_What is being asked_. Read through the entries below and return each line with the word "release".

_Exercise materials_.
= = = = =

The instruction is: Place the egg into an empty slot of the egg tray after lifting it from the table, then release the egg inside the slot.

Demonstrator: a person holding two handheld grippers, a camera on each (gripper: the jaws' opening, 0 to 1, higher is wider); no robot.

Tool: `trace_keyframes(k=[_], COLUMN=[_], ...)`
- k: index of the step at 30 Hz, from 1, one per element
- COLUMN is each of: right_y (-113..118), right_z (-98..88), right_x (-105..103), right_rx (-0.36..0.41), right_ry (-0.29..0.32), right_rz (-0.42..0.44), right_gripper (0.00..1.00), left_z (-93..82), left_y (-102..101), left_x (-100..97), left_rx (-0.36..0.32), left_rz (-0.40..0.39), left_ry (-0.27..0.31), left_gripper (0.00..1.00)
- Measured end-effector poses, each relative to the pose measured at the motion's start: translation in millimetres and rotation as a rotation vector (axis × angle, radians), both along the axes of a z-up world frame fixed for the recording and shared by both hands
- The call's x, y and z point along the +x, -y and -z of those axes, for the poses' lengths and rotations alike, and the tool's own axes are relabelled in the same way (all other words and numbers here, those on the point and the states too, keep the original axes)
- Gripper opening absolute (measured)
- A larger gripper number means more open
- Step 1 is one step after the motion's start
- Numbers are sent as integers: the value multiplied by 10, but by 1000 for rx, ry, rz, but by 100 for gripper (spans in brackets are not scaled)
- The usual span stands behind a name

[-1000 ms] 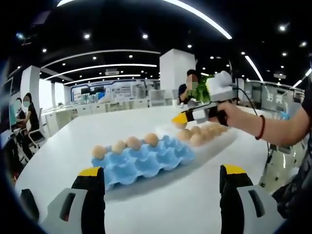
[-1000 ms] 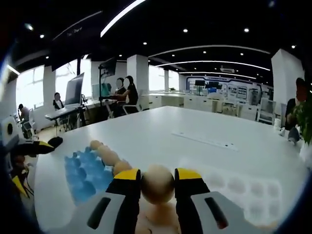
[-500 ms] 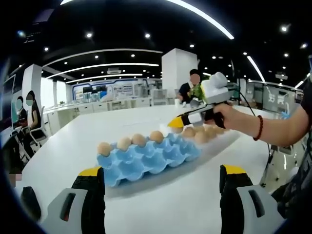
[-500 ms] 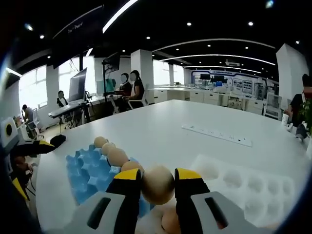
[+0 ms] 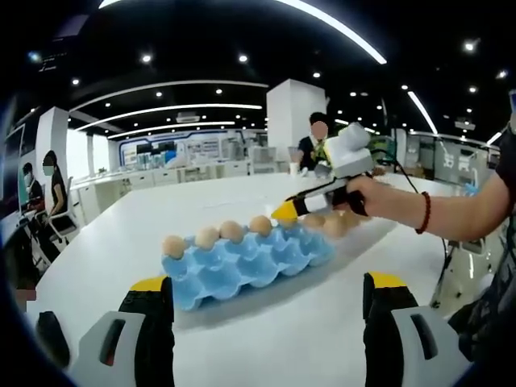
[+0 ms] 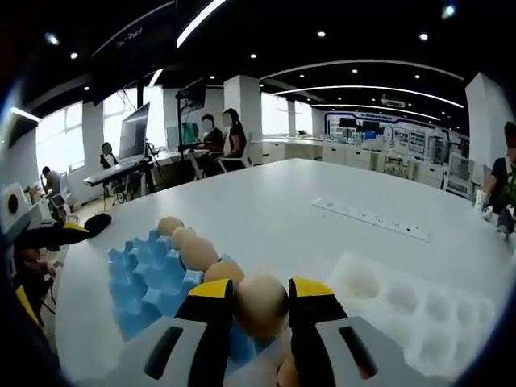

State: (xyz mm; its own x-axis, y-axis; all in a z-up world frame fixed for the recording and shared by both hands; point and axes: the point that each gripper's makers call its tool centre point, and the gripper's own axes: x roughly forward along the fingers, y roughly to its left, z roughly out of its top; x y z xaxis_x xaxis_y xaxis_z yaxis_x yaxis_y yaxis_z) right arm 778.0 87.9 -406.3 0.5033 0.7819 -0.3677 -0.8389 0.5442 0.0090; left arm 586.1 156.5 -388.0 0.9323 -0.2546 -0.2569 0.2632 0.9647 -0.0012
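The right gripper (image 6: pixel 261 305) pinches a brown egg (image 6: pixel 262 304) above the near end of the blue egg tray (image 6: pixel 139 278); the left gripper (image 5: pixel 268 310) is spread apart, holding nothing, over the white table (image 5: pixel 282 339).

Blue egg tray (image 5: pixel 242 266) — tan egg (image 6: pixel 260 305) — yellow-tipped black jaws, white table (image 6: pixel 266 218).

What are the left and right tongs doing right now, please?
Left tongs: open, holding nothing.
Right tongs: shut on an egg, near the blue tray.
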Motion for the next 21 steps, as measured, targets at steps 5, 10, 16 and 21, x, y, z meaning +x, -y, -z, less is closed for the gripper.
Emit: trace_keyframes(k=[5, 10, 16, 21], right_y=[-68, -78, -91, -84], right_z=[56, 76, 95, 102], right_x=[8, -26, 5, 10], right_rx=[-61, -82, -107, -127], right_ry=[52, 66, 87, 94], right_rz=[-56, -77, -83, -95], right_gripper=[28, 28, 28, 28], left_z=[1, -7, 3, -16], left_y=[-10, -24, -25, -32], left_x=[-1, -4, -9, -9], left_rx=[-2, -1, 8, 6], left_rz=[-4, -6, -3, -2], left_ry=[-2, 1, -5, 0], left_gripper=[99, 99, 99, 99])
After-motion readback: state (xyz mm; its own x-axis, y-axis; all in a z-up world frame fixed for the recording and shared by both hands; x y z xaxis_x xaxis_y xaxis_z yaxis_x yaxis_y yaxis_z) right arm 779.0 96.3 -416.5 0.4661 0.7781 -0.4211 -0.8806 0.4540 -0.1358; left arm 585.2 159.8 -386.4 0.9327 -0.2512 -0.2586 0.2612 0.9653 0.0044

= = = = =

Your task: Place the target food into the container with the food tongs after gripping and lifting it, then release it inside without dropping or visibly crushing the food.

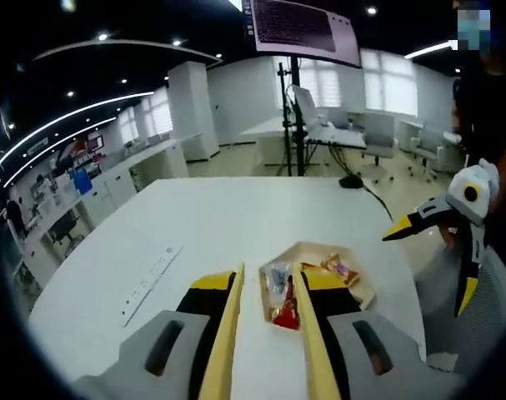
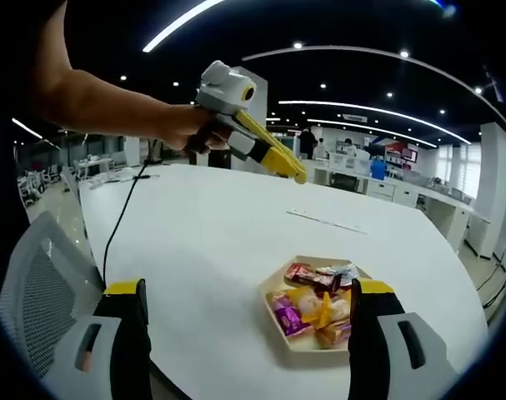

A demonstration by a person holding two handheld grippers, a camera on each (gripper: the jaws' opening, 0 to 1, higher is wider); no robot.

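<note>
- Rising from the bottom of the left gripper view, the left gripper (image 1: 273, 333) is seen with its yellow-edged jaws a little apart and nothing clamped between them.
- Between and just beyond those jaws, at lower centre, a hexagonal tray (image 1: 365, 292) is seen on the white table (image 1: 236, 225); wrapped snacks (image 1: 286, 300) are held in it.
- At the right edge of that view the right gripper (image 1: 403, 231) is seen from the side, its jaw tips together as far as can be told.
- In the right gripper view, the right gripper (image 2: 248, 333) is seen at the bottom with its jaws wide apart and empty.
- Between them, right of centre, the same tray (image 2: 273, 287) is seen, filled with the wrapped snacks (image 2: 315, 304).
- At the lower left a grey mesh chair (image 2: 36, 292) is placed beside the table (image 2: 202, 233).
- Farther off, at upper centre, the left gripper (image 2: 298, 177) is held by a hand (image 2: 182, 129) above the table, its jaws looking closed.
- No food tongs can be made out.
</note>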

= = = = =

_Answer to this task_.
The instruction is: Place the egg into an empty slot of the egg tray after lifting it from the table, then release the egg inside the slot.
Your task: Place the target food into the container with the food tongs after gripping and lifting it, then release it inside without dropping or visibly crushing the food.

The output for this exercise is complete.